Orik hizo un gesto con la mano.

-No permitiré que me sigas llamando «Vuestra Majestad» todo el rato, Eragon. No funciona. A no ser que la situación lo requiera, utiliza mi nombre como siempre lo has hecho. Es una orden. -Fue a coger la jarra, pero erró la puntería y estuvo a punto de tumbarla. Rio.

-Orik, tengo que preguntártelo -dijo Eragon con una sonrisa-: ¿era de verdad Güntera quien te ha coronado?

Orik bajó la cabeza y pasó un dedo por el borde de la jarra con expresión seria.

-Era lo más parecido a Güntera que nunca veremos en esta tierra. ¿ Responde esto a tu pregunta, Eragon?

-Creo…, creo que sí. ¿Siempre responde cuando se lo llama? ¿Se ha negado alguna vez a coronar a uno de vuestros monarcas?

Orik frunció más el ceño.

-¿Has oído hablar alguna vez de los reyes y de las reinas heréticos?

Eragon negó con la cabeza.

-Son knurlan que no consiguieron la bendición de Güntera como monarcas y que, de todas formas, insistieron en subir al trono. -Orik esbozó una mueca-. Sin excepción, sus reinos fueron cortos y desgraciados.

Eragon sintió una opresión en el pecho.

-Así que, a pesar de que la Asamblea te eligió como líder, si Güntera no te hubiera coronado, no serías rey.

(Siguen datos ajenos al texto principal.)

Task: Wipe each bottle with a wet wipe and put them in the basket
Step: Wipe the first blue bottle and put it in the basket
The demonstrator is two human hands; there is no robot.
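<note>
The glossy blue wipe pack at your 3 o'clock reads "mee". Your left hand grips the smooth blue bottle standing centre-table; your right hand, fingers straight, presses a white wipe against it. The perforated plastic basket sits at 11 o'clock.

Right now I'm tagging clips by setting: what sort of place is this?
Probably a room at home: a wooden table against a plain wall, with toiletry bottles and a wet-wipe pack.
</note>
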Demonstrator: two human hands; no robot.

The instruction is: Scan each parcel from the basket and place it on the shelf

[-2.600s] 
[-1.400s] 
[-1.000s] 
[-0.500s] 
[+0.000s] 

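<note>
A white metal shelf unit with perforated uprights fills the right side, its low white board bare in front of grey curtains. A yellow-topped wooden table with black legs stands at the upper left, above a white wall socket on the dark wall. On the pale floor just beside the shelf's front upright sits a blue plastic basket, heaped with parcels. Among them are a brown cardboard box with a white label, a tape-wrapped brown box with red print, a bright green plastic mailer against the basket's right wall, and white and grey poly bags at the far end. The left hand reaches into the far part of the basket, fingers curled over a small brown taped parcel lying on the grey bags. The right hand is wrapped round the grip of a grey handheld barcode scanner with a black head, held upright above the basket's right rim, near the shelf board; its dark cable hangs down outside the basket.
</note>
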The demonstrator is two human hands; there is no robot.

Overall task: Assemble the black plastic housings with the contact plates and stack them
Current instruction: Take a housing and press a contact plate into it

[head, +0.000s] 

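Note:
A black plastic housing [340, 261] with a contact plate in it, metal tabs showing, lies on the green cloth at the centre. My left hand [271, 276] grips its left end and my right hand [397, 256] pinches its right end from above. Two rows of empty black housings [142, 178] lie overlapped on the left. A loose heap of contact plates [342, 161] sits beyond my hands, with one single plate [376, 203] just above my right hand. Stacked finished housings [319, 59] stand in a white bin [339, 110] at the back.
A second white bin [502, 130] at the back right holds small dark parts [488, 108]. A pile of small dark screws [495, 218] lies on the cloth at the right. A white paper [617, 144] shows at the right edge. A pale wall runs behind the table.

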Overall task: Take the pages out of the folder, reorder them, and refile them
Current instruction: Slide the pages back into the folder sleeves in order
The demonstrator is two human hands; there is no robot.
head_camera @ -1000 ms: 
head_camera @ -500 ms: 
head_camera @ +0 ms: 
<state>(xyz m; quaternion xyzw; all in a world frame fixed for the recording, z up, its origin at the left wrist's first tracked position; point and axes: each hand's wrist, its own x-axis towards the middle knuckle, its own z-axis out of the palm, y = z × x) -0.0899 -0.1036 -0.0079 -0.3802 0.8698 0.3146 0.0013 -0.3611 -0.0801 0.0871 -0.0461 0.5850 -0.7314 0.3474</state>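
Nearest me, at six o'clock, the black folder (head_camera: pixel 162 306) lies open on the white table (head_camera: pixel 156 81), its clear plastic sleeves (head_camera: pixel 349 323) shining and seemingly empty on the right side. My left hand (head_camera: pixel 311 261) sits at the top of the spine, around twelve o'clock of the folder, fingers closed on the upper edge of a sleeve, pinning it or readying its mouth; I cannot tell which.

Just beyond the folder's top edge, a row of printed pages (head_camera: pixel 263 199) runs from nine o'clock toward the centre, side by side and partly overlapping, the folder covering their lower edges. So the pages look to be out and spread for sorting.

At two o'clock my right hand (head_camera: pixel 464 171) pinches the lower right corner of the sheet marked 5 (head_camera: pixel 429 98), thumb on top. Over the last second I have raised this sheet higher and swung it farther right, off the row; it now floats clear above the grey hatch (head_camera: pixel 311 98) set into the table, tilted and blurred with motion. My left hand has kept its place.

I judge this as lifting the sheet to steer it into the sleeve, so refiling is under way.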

-O bien eso, o bien sería rey de una nación con una guerra interna. -Orik se encogió de hombros-. No estaba terriblemente preocupado por esa posibilidad. Al estar los vardenos a punto de invadir el Imperio, sólo un loco se hubiera arriesgado a dividir nuestro país simplemente para negarme el trono, y aunque Güntera es muchas cosas, no es un loco.

-Pero no estabas seguro -dijo Eragon.

Orik negó con la cabeza.

-No, hasta que colocó el yelmo sobre mi cabeza.